EXERCISE DESCRIPTION » Scan the records beneath this line for the line holding "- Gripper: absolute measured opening" and the line holding "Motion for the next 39", then transcribe exactly those two and all lines between.

Stored dataset items
########

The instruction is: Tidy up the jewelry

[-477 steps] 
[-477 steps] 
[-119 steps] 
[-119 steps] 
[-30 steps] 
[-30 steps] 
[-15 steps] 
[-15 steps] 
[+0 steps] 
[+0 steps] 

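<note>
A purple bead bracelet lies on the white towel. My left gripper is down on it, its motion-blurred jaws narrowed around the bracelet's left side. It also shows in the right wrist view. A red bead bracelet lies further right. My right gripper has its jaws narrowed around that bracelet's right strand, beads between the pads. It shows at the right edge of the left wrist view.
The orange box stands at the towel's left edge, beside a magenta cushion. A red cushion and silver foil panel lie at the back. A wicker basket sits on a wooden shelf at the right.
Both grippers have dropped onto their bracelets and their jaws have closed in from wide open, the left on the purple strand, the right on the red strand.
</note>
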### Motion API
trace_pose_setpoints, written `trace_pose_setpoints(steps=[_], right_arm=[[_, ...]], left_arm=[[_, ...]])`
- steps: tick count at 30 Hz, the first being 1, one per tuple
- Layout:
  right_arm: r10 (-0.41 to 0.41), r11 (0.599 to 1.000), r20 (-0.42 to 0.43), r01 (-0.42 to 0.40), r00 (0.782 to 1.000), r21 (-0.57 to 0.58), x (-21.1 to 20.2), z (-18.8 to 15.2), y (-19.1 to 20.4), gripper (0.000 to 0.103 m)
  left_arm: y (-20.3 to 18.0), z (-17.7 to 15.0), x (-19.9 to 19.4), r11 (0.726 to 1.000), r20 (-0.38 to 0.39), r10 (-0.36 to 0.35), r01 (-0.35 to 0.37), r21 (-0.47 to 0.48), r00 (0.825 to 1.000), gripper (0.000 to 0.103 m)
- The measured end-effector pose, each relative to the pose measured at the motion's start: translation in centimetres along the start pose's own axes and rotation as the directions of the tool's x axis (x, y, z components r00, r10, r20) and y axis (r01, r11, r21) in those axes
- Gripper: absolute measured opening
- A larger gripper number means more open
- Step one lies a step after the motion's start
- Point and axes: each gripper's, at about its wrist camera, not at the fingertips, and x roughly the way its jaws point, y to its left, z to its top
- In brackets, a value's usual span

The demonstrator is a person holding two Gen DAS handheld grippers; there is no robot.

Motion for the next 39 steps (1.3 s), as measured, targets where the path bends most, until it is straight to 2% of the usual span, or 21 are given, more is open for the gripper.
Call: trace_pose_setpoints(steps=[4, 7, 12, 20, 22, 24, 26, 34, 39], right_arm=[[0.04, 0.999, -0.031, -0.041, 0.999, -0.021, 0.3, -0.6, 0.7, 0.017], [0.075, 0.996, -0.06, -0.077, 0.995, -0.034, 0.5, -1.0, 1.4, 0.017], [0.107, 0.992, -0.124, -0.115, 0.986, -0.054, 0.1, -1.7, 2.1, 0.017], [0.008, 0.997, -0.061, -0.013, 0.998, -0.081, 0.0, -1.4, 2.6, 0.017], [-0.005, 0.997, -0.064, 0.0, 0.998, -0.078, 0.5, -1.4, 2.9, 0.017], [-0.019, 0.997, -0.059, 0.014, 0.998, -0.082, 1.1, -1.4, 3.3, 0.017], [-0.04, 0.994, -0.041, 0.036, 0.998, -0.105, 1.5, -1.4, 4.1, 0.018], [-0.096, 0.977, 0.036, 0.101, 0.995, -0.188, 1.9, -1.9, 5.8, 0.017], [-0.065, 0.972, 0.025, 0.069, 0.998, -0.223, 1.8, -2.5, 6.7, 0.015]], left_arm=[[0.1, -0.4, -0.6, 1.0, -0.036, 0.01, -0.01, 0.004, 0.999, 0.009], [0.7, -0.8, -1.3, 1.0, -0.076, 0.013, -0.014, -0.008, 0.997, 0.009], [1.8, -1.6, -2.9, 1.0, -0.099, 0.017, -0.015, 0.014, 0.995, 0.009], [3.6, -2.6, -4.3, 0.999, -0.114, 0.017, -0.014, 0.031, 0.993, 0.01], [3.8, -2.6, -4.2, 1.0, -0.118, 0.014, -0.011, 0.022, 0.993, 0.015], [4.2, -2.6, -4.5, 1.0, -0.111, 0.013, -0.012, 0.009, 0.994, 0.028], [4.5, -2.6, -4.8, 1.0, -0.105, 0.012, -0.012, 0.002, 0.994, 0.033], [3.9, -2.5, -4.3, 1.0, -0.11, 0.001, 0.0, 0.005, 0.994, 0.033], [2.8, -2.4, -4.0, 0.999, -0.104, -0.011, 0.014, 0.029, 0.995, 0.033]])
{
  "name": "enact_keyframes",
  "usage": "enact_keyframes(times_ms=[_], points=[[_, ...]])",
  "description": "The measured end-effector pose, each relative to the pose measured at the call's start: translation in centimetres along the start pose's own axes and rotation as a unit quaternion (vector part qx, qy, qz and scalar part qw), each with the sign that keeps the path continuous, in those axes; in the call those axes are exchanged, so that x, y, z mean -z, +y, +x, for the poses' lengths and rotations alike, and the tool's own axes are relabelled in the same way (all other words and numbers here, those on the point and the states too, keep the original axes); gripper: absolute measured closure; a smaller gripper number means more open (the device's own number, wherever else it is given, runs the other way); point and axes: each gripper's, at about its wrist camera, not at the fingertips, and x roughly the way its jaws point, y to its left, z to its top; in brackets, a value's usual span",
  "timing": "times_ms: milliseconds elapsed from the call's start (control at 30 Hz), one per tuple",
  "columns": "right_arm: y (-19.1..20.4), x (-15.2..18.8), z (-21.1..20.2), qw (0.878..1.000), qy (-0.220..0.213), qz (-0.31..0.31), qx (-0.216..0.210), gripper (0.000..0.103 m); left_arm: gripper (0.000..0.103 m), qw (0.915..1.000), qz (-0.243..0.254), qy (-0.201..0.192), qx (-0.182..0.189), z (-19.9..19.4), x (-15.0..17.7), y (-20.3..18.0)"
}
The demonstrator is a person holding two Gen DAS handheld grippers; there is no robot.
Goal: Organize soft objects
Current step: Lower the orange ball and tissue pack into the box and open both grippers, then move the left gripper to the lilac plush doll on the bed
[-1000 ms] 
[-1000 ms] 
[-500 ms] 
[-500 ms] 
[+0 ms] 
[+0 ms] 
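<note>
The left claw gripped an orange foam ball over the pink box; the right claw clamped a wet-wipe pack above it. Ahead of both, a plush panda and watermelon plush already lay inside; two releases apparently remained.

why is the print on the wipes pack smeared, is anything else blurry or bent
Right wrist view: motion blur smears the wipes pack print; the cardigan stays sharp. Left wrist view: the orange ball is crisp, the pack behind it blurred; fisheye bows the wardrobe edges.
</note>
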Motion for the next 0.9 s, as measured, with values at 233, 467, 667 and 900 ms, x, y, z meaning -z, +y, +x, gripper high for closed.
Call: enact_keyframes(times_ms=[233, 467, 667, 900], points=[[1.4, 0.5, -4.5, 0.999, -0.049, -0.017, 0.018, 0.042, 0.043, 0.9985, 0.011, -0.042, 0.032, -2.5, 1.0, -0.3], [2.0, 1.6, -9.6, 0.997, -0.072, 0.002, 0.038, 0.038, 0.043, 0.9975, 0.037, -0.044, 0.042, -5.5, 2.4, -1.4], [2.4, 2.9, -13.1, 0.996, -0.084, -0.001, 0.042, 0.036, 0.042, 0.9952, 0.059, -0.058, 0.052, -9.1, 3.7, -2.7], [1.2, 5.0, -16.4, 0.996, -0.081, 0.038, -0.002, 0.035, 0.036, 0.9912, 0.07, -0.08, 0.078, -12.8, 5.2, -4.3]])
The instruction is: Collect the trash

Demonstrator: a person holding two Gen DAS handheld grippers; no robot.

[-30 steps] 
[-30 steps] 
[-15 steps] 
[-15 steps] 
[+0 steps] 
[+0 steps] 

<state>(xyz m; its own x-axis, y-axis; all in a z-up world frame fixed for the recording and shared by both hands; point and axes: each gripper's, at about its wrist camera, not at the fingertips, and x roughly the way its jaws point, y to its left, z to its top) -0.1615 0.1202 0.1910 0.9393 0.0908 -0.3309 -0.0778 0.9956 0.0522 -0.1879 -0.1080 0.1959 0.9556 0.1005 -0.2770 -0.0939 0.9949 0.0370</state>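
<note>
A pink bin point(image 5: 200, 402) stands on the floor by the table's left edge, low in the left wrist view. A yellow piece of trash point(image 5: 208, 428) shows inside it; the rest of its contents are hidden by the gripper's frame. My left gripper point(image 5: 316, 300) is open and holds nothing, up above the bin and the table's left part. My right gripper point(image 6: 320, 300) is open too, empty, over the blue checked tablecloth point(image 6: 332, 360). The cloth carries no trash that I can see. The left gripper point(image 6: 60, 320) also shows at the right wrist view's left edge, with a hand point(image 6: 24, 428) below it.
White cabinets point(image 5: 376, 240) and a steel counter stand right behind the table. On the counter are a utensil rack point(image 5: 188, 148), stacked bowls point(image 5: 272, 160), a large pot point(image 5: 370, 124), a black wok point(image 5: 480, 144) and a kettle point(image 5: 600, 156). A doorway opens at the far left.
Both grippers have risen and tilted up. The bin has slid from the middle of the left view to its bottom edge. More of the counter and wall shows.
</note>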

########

RESULT »
- Gripper: absolute measured opening
- A larger gripper number means more open
- Step one lies a step after the motion's start
- Point and axes: each gripper's, at about its wrist camera, not at the fingertips, and x roughly the way its jaws point, y to its left, z to its top
- In brackets, a value's usual span

The demonstrator is a person holding two Gen DAS handheld grippers; there is no robot.

Motion for the next 39 steps (1.3 s), as measured, targets where the path bends most, until it is straight to 2% of the usual span, or 21 are given, more is open for the gripper.

This exercise requires no additional output.